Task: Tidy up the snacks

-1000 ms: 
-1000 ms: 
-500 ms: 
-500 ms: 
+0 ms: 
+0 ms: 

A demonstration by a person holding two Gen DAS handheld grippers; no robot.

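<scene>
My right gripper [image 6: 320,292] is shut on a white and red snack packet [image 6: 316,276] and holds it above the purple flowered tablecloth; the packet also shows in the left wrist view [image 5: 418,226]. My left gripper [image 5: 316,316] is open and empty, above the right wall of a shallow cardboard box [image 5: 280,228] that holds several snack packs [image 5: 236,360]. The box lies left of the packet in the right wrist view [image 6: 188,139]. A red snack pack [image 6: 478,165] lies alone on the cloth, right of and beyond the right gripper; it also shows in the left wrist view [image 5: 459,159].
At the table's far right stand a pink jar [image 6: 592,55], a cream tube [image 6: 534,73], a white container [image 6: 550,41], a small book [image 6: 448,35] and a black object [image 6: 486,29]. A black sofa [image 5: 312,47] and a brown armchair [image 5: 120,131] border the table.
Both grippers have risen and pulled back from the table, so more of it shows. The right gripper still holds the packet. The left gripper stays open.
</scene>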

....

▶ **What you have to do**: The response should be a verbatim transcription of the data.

▶ **Completed exercise**:
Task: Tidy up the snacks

-1000 ms: 
-1000 ms: 
-500 ms: 
-500 ms: 
+0 ms: 
+0 ms: 

A demonstration by a person holding two Gen DAS handheld grippers; no robot.

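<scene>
My right gripper [image 6: 320,292] is shut on a white and red snack packet [image 6: 316,276] and holds it above the purple flowered tablecloth; the packet also shows in the left wrist view [image 5: 418,226]. My left gripper [image 5: 316,316] is open and empty, above the right wall of a shallow cardboard box [image 5: 280,228] that holds several snack packs [image 5: 236,360]. The box lies left of the packet in the right wrist view [image 6: 188,139]. A red snack pack [image 6: 478,165] lies alone on the cloth, right of and beyond the right gripper; it also shows in the left wrist view [image 5: 459,159].
At the table's far right stand a pink jar [image 6: 592,55], a cream tube [image 6: 534,73], a white container [image 6: 550,41], a small book [image 6: 448,35] and a black object [image 6: 486,29]. A black sofa [image 5: 312,47] and a brown armchair [image 5: 120,131] border the table.
Both grippers have risen and pulled back from the table, so more of it shows. The right gripper still holds the packet. The left gripper stays open.
</scene>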

That concludes the answer.